◆ EXERCISE DESCRIPTION:
Reproduce from the records below, with no pictures, exactly the lines between the one containing "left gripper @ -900" and the one containing "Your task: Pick", inclusive.

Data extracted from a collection
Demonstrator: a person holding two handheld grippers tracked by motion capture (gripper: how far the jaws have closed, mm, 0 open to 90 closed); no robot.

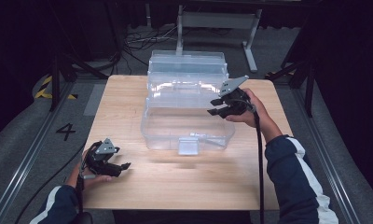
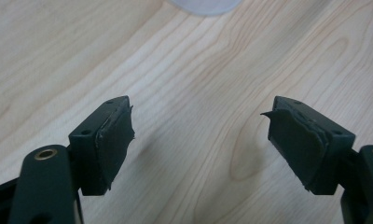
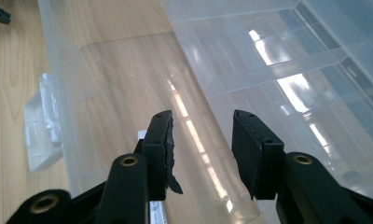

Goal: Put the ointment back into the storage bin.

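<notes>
**Grippers apart over open box**

Clear plastic hinged storage box (image 1: pixel 187 109) sits centre frame on the pale wooden table (image 1: pixel 128 186); right gripper (image 1: pixel 217 106) hovers at its right rim, jaws parted, empty; left gripper (image 1: pixel 124 165) lower left, jaws spread wide, empty

High view overhead facing forward, 2 claw cameras close, sharing the wooden table (image 1: pixel 128 107)
</notes>
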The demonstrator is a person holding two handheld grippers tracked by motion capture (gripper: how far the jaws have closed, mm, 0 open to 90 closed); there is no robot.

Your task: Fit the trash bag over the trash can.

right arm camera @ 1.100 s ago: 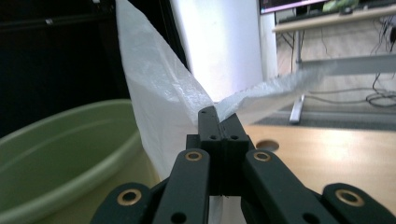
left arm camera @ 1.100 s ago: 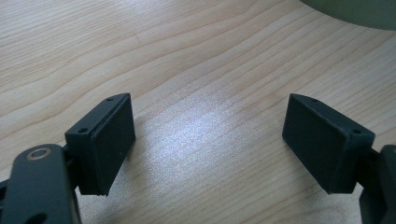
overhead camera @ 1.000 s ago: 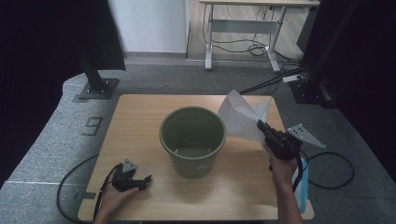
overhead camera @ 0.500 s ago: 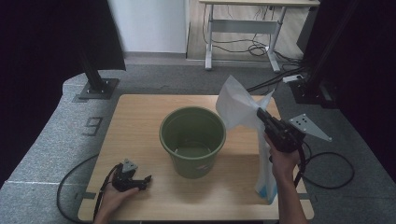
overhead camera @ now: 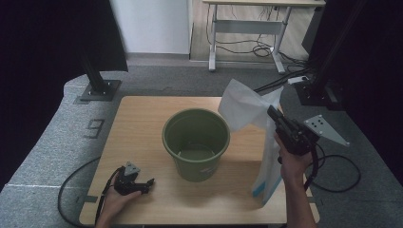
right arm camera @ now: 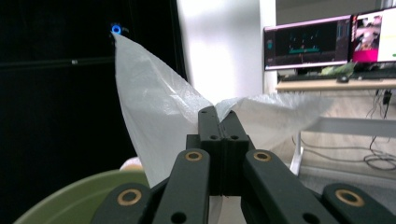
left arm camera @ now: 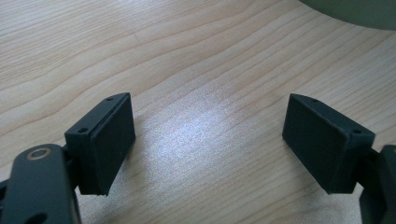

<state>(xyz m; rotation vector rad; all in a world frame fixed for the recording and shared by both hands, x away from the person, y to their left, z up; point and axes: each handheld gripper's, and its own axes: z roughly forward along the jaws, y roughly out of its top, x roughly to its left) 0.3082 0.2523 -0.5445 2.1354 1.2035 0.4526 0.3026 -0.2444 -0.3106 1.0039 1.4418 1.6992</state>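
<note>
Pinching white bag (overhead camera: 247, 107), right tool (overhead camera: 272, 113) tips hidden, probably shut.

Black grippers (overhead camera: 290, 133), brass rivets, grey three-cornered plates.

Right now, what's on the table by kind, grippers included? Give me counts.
Green bucket: 1
White plastic bag, pinched in the right gripper: 1
Grippers: 2, counting the left gripper, which rests open on the table
Total: 4

"9" on grey floor mat (overhead camera: 95, 127)
</note>
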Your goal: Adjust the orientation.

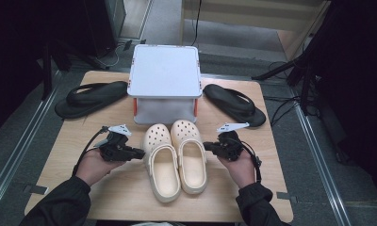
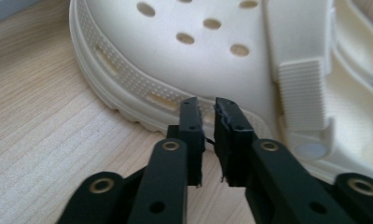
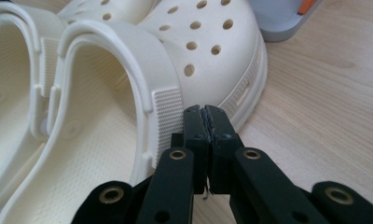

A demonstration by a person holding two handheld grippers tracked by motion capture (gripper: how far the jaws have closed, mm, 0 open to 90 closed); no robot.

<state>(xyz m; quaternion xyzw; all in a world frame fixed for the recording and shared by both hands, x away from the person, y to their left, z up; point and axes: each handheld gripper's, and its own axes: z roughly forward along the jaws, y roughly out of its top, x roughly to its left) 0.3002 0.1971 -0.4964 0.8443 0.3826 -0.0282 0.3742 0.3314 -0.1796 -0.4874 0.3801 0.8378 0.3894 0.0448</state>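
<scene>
Two cream clogs (image 1: 176,157) sit side by side mid-table, toes at 12 o'clock toward the white box (image 1: 165,82), heels at 6, long axes parallel. The left gripper (image 1: 140,153) is at 9 o'clock of the pair, fingers a narrow slit apart, holding nothing. The right gripper (image 1: 206,146) at 3 o'clock is pinched closed, empty. I'd press in evenly at mid-sole so neither clog swivels.

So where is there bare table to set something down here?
Free: the near edge of the table below the clogs, and strips outside each gripper, left, right. Crowded: the far half, with the white stand and a black sandal either side.
</scene>
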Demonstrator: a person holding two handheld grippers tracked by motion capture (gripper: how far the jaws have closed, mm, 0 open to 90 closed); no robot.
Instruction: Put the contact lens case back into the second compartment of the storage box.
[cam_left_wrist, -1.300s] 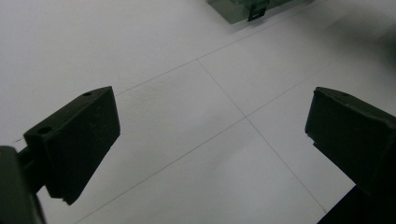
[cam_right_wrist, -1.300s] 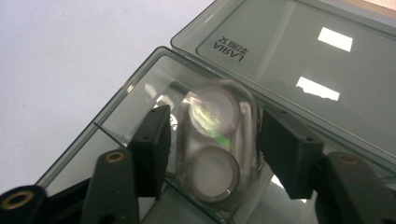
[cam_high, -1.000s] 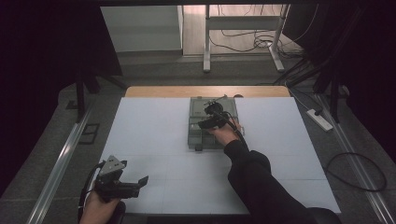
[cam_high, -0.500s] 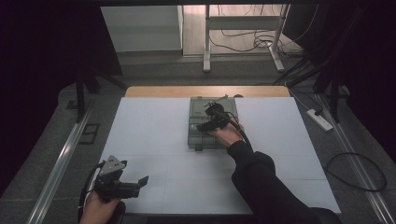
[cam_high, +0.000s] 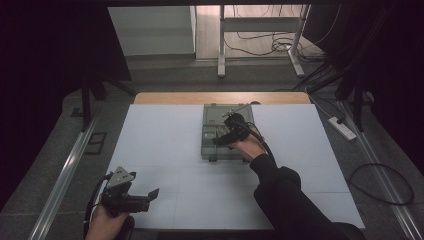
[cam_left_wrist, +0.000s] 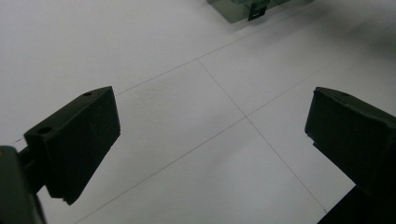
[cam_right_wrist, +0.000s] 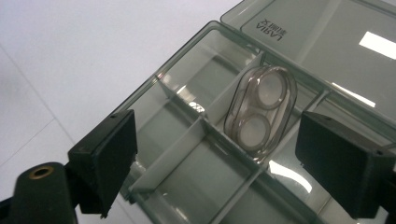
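right tool (cam_right_wrist: 215, 154) spread over the open compartment box (cam_right_wrist: 196, 140) holding a clear oval case (cam_right_wrist: 261, 112); left tool (cam_left_wrist: 210, 135) spread above bare table (cam_left_wrist: 140, 46).

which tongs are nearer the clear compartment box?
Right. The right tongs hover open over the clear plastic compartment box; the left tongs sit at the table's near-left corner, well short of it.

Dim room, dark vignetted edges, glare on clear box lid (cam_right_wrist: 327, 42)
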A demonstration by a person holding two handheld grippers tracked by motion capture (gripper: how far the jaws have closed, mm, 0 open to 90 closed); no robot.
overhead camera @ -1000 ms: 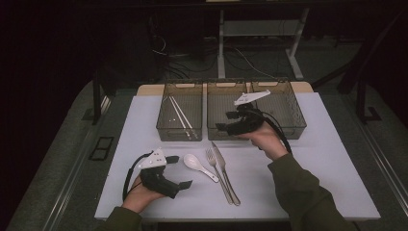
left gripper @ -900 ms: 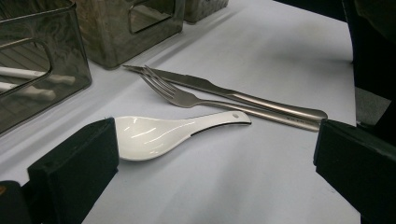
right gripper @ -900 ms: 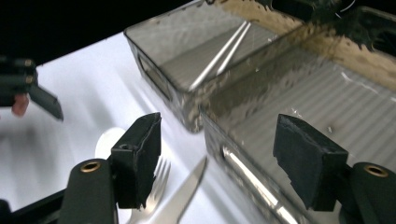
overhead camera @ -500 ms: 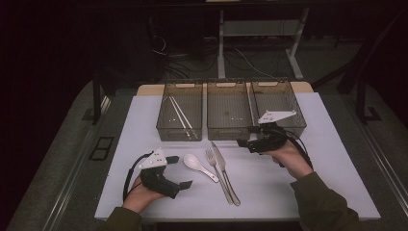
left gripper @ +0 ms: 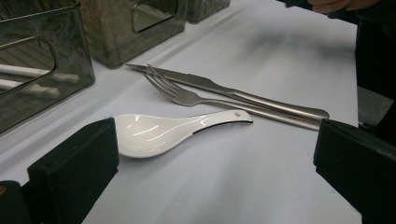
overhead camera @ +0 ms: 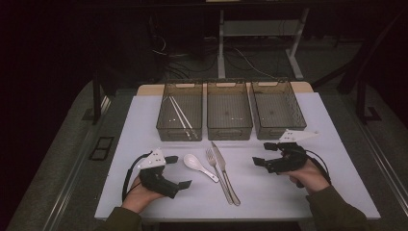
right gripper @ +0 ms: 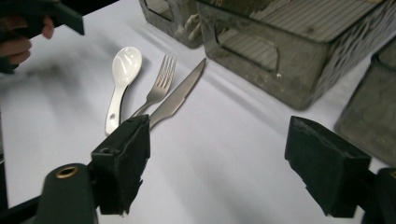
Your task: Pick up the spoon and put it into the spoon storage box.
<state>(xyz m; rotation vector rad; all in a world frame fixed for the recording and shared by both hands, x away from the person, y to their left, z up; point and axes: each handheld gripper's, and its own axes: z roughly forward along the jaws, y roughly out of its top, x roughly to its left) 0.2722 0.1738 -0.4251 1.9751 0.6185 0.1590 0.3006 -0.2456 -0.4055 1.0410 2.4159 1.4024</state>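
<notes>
A white ceramic spoon [overhead camera: 199,167], a steel fork [overhead camera: 219,174] and a steel knife [overhead camera: 226,172] lie side by side on the white table top [overhead camera: 269,202], just in front of three dark see-through bins. My left gripper [overhead camera: 179,171] rests left of the spoon, open and holding nothing; in the left gripper view the spoon [left gripper: 159,133] lies just beyond its jaws, with the fork [left gripper: 187,95] and knife [left gripper: 243,95] behind it. My right gripper [overhead camera: 262,154] is open and holding nothing, to the right of the knife. From there I see spoon [right gripper: 123,70], fork [right gripper: 159,86] and knife [right gripper: 180,95].
The left bin [overhead camera: 179,113] holds white chopsticks [overhead camera: 180,115]. The middle bin [overhead camera: 229,113] and right bin [overhead camera: 278,110] look bare inside. The table's front edge is near both hands. Dark floor, cables and desk legs lie beyond the table.
My right gripper has come back from above the bins, toward the person and down, to the table right of the knife. The left gripper has not moved.
</notes>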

◆ THE ANSWER:
left gripper @ -900 ms: 
right gripper @ -900 ms: 
overhead camera @ -500 ms: 
left gripper @ +0 ms: 
overhead camera @ +0 ms: 
right gripper @ +0 ms: 
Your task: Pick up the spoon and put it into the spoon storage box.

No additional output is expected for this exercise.